• [What needs to be done] Each entry needs to be repeated exactly, with nothing added or removed.

• [Data]
================================

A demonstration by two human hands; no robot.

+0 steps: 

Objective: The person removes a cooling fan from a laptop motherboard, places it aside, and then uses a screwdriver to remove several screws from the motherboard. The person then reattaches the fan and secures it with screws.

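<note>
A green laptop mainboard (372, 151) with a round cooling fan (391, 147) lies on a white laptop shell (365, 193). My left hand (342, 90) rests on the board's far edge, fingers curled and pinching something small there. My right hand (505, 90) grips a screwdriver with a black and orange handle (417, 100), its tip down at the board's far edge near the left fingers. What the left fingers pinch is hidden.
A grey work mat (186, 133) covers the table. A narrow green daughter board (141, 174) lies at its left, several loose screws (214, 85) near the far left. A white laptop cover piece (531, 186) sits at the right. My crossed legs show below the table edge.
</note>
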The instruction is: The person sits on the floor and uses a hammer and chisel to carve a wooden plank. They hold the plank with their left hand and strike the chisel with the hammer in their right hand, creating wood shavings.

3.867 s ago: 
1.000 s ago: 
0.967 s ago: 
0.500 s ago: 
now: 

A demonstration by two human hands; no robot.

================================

• [The answer]
A demonstration by two human hands; no robot.

+0 steps: 

Objective: The person removes a cooling fan from a laptop motherboard, places it aside, and then uses a screwdriver to remove several screws from the motherboard. The person then reattaches the fan and secures it with screws.

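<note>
A green laptop mainboard (372, 151) with a round cooling fan (391, 147) lies on a white laptop shell (365, 193). My left hand (342, 90) rests on the board's far edge, fingers curled and pinching something small there. My right hand (505, 90) grips a screwdriver with a black and orange handle (417, 100), its tip down at the board's far edge near the left fingers. What the left fingers pinch is hidden.
A grey work mat (186, 133) covers the table. A narrow green daughter board (141, 174) lies at its left, several loose screws (214, 85) near the far left. A white laptop cover piece (531, 186) sits at the right. My crossed legs show below the table edge.
</note>
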The instruction is: The person sits on the floor and uses a hammer and chisel to carve a wooden plank. They hold the plank with their left hand and strike the chisel with the hammer in their right hand, creating wood shavings.

3.867 s ago: 
1.000 s ago: 
0.967 s ago: 
0.500 s ago: 
now: 

A demonstration by two human hands; no robot.

There is nothing more to this exercise.